## [Exercise brief]
Among the lines of the records, find all that carry the word "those" and copy them.

*** Opening of Information supplied ***

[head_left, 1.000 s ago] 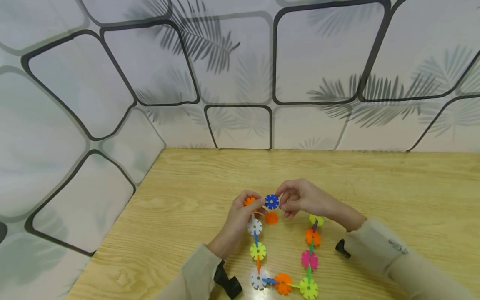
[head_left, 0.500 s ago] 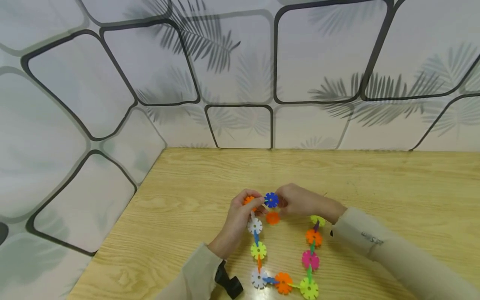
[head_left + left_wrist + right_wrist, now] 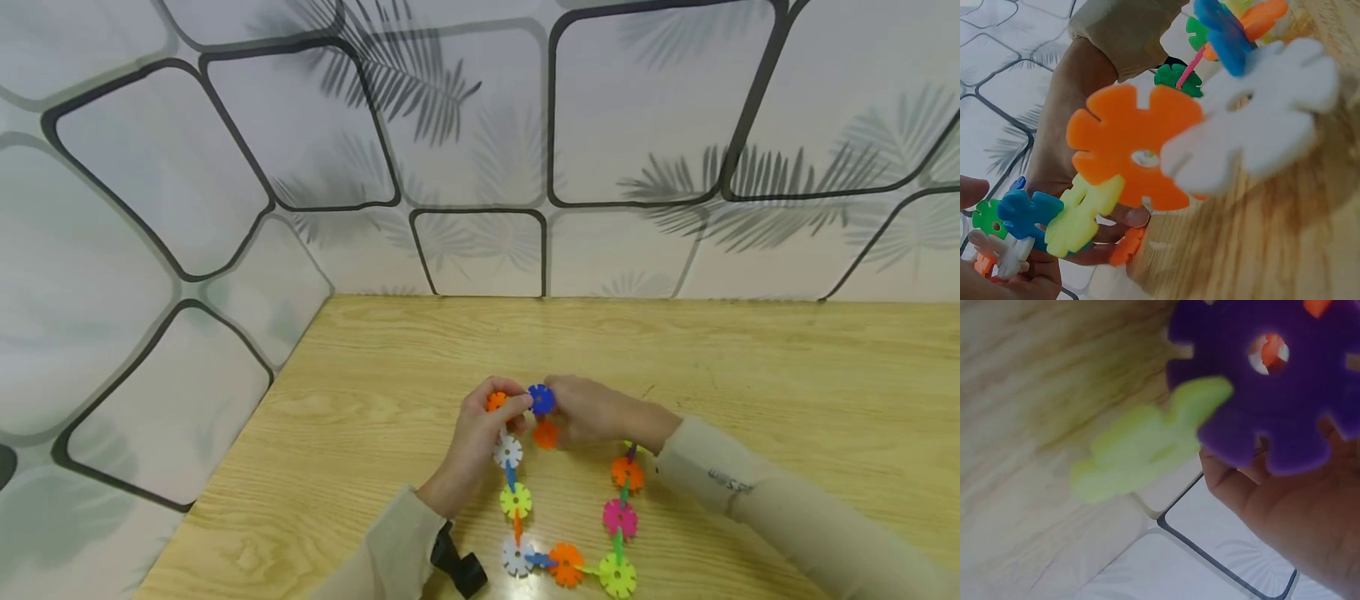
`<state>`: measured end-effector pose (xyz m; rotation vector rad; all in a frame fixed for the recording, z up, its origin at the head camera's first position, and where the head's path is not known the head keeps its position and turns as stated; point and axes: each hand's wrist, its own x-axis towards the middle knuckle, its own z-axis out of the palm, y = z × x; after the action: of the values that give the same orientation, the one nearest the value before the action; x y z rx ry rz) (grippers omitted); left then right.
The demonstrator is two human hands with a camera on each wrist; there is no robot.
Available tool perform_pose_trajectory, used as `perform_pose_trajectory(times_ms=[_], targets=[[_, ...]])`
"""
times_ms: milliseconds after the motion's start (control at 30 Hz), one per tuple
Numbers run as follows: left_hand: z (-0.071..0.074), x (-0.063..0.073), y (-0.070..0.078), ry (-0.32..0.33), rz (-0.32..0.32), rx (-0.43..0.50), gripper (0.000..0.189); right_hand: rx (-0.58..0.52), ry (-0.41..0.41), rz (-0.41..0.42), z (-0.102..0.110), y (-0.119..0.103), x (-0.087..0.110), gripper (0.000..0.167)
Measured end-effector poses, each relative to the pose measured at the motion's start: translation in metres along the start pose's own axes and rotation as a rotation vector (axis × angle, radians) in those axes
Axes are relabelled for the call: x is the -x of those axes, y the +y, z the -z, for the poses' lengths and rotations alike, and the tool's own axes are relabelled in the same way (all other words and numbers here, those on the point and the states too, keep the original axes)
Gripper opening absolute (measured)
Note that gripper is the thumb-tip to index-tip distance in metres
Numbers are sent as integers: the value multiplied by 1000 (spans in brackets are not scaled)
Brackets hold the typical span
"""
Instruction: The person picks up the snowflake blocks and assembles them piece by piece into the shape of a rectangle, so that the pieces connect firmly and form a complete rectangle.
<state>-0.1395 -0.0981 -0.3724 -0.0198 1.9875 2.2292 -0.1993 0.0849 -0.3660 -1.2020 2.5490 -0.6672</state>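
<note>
A chain of notched, flower-shaped plastic interlocking discs makes a loop on the table in the head view. My left hand [image 3: 480, 429] pinches the loop's upper left end, near an orange disc [image 3: 497, 402]. Between both hands is a blue disc [image 3: 541, 399], seen beside a yellow disc [image 3: 1085, 215] in the left wrist view. My right hand [image 3: 596, 410] grips at the blue disc's right side, its fingertips partly hidden. Just below, another orange disc [image 3: 546, 434] sits by the right fingers. A purple disc [image 3: 1272, 412] fills the foreground of the right wrist view.
The loop's left side includes a white disc [image 3: 508, 451]; its right side has a pink disc [image 3: 620, 518]. A yellow-green disc [image 3: 617, 576] marks the near right corner. The wooden table [image 3: 810, 400] meets a patterned wall [image 3: 480, 167] behind. A black strap piece [image 3: 459, 567] hangs at the left wrist.
My right hand has moved left and closed in around the blue disc, its forearm now covering the top yellow disc on the right. The blue disc has shifted slightly left; my left hand stays nearly still.
</note>
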Motion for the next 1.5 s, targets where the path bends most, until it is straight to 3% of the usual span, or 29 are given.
perform_pose_trajectory(times_ms=[167,367,533,700,967,1267,1500], targets=[[0,-1,1,-8,-10,-23,19,-124,5,40,2,7,1,27],[-1,-3,0,-17,-23,-86,26,-287,77,118,11,17,10,25],[0,-5,-1,-13,-31,-126,29,-418,102,61,16,21,19,12],[0,-5,-3,-12,-31,-144,33,-533,132,-6,20,22,26,11],[0,-5,-4,-25,-36,-141,33,-585,177,-7,20,20,33,4],[0,-4,-7,-22,-45,-141,28,-609,243,73,16,17,39,14],[1,-3,-8,-25,-35,-141,28,-576,281,54,11,11,41,12]])
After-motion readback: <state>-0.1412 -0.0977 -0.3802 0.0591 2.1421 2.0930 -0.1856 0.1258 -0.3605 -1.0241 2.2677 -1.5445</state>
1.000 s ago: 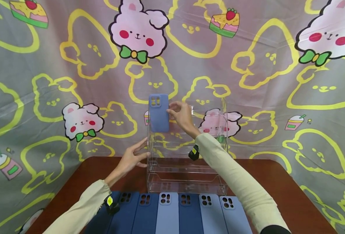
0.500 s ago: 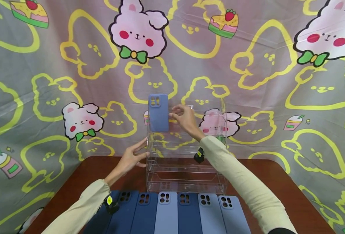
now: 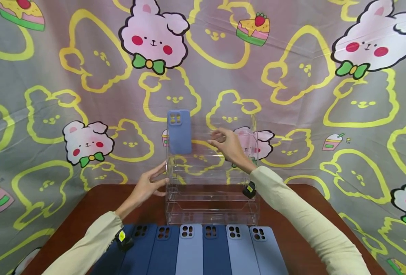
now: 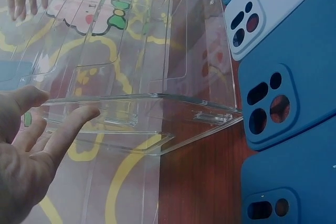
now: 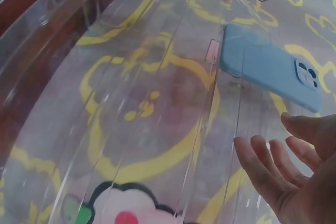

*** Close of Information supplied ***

## [Response to the exercise]
Measured end-effector poses, each relative to the pose measured at the motion's start: translation in metres along the start pose's own axes and rotation as a rotation vector (axis × angle, radians) in those axes
Axes are relabelled for the call: x is the -x of those axes, y the +y, z the -z, for the poses' lengths and rotations alike, and the tool's own axes are relabelled in the same way (all other words and numbers here, those on the point and the states too, keep the original axes)

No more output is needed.